Keeping every character in place, output all the data.

SOURCE MATERIAL:
____________________

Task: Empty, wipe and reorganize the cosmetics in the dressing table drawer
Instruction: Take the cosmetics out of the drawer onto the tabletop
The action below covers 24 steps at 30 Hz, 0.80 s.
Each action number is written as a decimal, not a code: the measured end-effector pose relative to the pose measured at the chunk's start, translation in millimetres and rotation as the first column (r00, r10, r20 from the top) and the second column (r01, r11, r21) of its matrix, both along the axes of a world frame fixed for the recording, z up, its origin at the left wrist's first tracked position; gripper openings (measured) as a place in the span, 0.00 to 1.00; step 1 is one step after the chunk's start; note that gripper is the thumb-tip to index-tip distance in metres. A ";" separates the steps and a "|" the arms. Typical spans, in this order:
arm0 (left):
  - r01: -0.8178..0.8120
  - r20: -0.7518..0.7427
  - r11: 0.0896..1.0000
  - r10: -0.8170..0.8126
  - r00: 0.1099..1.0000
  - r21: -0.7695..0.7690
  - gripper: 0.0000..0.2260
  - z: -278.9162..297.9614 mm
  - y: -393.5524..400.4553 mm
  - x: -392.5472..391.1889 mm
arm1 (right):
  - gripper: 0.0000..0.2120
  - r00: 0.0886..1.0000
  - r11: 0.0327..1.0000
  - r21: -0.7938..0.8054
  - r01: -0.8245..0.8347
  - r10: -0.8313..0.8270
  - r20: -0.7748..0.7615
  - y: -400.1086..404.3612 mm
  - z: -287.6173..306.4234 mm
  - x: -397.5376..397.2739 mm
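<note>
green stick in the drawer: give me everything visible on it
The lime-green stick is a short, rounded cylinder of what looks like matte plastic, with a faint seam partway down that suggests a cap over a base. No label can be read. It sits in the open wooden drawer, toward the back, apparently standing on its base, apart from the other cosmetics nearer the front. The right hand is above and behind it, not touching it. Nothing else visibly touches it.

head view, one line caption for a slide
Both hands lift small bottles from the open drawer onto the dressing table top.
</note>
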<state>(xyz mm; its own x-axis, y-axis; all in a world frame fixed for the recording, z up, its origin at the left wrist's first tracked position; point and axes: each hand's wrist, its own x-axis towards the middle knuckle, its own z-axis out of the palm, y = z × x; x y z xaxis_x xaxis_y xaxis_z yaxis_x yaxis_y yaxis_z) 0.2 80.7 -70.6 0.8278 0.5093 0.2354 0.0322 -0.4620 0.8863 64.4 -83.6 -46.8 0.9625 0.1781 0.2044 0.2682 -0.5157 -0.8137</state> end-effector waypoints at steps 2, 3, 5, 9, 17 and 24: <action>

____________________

SOLVED EXERCISE:
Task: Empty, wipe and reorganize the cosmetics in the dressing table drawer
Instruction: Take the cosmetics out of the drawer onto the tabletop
The action below covers 24 steps at 30 Hz, 0.80 s.
Each action number is written as a decimal, not a code: the measured end-effector pose relative to the pose measured at the chunk's start, translation in millimetres and rotation as the first column (r00, r10, r20 from the top) and the second column (r01, r11, r21) of its matrix, both along the axes of a world frame fixed for the recording, z up, its origin at the left wrist's first tracked position; gripper openings (measured) as a place in the span, 0.00 to 1.00; step 1 is one step after the chunk's start; note that gripper is the thumb-tip to index-tip distance in metres. A ";" separates the steps and a "|" the arms. Typical spans, in this order:
arm0 (left):
  - r01: -0.8178..0.8120
  - r20: -0.7518..0.7427
  - r11: 0.0896..1.0000
  - r10: -0.8170..0.8126
  - r00: 0.1099..1.0000
  - r21: -0.7695..0.7690
  - gripper: 0.0000..0.2260
  - z: -278.9162..297.9614 mm
  - y: -393.5524..400.4553 mm
  - x: -392.5472..391.1889 mm
arm1 (right):
  - gripper: 0.0000..0.2120
  - r00: 0.0886..1.0000
  - r11: 0.0327..1.0000
  - r21: -0.7938..0.8054
  - r01: -0.8245..0.8347
  - r10: -0.8313..0.8270
  - r20: -0.7748..0.7615
  - y: -400.1086..404.3612 mm
  - z: -287.6173..306.4234 mm
  - x: -397.5376..397.2739 mm
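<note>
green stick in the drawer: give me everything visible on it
The lime-green stick is a short, rounded cylinder of what looks like matte plastic, with a faint seam partway down that suggests a cap over a base. No label can be read. It sits in the open wooden drawer, toward the back, apparently standing on its base, apart from the other cosmetics nearer the front. The right hand is above and behind it, not touching it. Nothing else visibly touches it.

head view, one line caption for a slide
Both hands lift small bottles from the open drawer onto the dressing table top.
</note>
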<state>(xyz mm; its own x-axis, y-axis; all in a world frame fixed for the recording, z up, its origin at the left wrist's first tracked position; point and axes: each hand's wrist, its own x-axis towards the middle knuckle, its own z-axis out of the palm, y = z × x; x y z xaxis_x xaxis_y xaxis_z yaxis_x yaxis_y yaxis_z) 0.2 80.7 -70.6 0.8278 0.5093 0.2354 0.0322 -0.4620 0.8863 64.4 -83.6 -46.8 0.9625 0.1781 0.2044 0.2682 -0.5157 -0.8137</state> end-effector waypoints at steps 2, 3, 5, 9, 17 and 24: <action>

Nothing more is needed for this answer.